Densho Digital Archive
Oregon Nikkei Endowment Collection
Title: Homer Yasui Interview II
Narrator: Homer Yasui
Interviewer: Margaret Barton Ross
Location: Portland, Oregon
Date: October 10, 2003
Densho ID: denshovh-yhomer-02-0012

<Begin Segment 12>

MR: You were a pretty big family. Did you all fit in the car? Could you all go together?

HY: Oh, heavens no, heavens no. [Laughs] But you know, our spread, well, let's see. My brother was born in 1913, and Yuka was born in '27, so that's fourteen year spread, you know. So, my oldest brother was a lot, fourteen years older than my youngest sister. So by that time, he could drive, so he, by that time I suppose we had two cars. In fact, I know we had two cars. So my older brothers would be taking off, doing whatever they're doing, farming or playing baseball or whatever, and then my father would have the other car. I was too young to drive, so I walked. But the town of Hood River was small like Rainer, I suppose. You could walk to most places. It wasn't that bad.

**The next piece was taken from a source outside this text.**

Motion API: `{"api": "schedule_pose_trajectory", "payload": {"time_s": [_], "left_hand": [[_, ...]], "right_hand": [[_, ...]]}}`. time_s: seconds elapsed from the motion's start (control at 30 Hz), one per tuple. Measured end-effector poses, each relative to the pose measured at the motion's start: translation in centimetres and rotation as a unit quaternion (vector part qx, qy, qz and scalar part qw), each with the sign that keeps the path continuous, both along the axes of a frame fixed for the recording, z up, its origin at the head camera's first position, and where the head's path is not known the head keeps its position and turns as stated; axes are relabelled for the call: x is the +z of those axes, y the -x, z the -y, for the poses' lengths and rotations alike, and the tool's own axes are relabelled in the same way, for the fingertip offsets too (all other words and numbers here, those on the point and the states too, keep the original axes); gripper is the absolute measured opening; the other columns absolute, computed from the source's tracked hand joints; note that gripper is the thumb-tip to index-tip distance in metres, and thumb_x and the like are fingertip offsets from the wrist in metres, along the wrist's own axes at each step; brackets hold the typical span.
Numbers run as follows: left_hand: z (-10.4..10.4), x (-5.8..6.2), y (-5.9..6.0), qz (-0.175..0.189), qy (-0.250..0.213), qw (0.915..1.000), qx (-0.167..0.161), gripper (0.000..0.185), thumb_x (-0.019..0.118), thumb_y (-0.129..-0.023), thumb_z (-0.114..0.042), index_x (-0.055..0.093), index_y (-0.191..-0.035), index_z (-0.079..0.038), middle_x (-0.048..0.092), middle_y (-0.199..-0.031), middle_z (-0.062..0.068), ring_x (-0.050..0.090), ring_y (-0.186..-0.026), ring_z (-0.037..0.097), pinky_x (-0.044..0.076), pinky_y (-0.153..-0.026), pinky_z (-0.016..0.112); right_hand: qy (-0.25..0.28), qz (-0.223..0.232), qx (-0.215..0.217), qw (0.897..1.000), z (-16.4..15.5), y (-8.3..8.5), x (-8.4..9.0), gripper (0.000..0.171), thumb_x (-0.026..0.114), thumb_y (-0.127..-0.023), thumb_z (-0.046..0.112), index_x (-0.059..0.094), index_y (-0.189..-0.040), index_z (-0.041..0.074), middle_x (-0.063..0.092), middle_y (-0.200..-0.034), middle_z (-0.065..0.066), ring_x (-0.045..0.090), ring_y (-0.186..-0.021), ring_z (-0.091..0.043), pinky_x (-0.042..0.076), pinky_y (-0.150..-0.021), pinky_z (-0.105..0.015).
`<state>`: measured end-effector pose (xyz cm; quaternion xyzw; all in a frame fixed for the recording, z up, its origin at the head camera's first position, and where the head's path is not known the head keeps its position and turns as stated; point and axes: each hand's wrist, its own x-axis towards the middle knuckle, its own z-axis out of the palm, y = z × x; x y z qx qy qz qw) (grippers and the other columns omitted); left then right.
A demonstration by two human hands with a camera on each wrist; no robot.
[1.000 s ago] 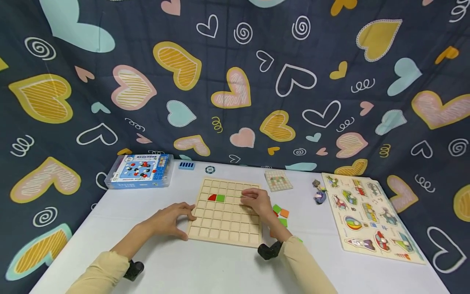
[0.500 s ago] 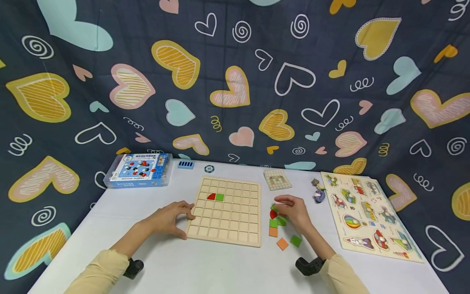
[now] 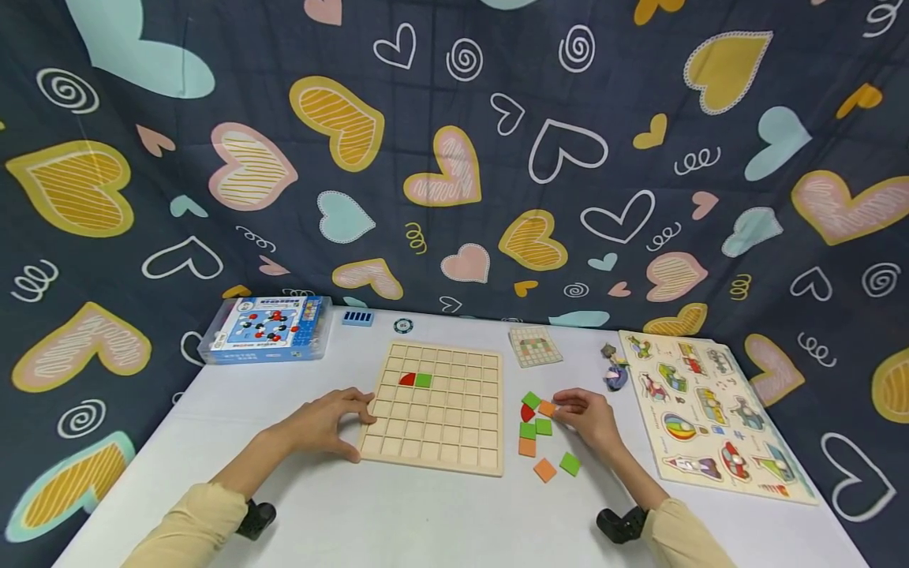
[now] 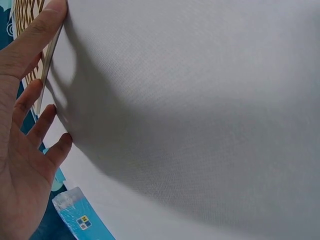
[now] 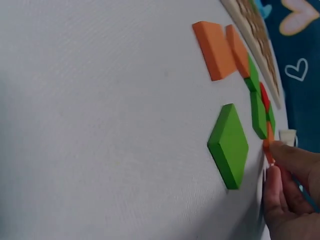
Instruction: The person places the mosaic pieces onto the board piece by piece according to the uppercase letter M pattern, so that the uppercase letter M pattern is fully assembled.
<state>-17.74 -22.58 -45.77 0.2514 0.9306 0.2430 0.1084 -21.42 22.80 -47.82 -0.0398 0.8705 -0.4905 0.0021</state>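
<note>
A wooden grid board (image 3: 433, 430) lies mid-table, with a red quarter-round tile (image 3: 408, 379) and a green square tile (image 3: 423, 380) side by side in its cells. At the board's left edge my left hand (image 3: 327, 424) rests, thumb and fingers spread and touching the rim. My right hand (image 3: 589, 418) is right of the board, thumb and fingertips pinching an orange square tile (image 3: 546, 408) at the edge of a loose group. Around that tile lie a red tile (image 3: 527, 412) and several green and orange ones. In the right wrist view a green tile (image 5: 229, 145) lies nearer the camera.
A patterned grid card (image 3: 536, 347) lies behind the tiles. To the right are a small figurine (image 3: 615, 376) and a wooden picture puzzle (image 3: 717, 418). A plastic box (image 3: 266, 331), a blue block (image 3: 357, 318) and a round chip (image 3: 403, 326) stand at the back left.
My right hand has left the board's upper right, passed over the loose tiles, and drawn a little farther right to the orange tile. The left hand stays at the board's edge.
</note>
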Motion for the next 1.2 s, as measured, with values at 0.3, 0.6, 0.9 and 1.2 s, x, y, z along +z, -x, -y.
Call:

MR: There was a lot of fruit to move in Hood River, too.

HY: Oh, yeah.

MR: So how did they sell their fruit?

HY: Well, the Hood River people were very entrepreneurial. In 1903, they had several different farm cooperative organizations to sell. For example, apples was big in those days, and so they'd have an apple cooperative, but they were also starting strawberries, so they had a strawberry cooperative. Eventually in 1913, because of competition and they had Danielson's and Statermund's and several, Duckwall and Pulley, they say, this is no good. They were cutting each other's throat trying to get a little piece of the pie. So many of them amalgamated, these small consortiums amalgamated, and they formed what was called the Apple Growers Association, the AGA. This is in 1913. And in those days for reasons that I don't understand, it's very democratic, you had to be elected by the board of directors of which there were thirteen or fourteen board of directors of the AGA. And the member farmers would apply, this is a cooperative, a marketing farming, a marketing cooperative, selling cooperative. They'd apply to join the cooperative, and depending upon what the rules was, if the majority of the board of directors approved them, they became. So many, many in fact, I would say most of the Japanese farmers, orchardists became members of the Apple Growers Association, and this existed for many, many years. So that's the way they got the fruit. Then the Apple Growers Association got bigger and bigger and bigger, so they made branch offices and canneries and packing houses in places like Pinedale, Pine Grove and Odell and downtown Hood River, and they ran a cannery. They ran a distillery. They even had, well, they made alcohol, booze, made vodka, in fact, pear vodka, so it became pretty big. Eventually, they changed the name. It was the same company, but they changed the name to Diamond Fruit Growers, and that still exists today. But the genesis was actually 1903, but then it changed in 1913. And from then on, it's taken off and still is in business. So that's how they, and then of course, the fruit were mainly, in the beginning, it was mainly moved from the railroad. But then later on, they had trucks that hauled. And then the farmers themselves would haul their pears and apples and cherries to the canneries or the packing houses individually on their own. They didn't pay out for that.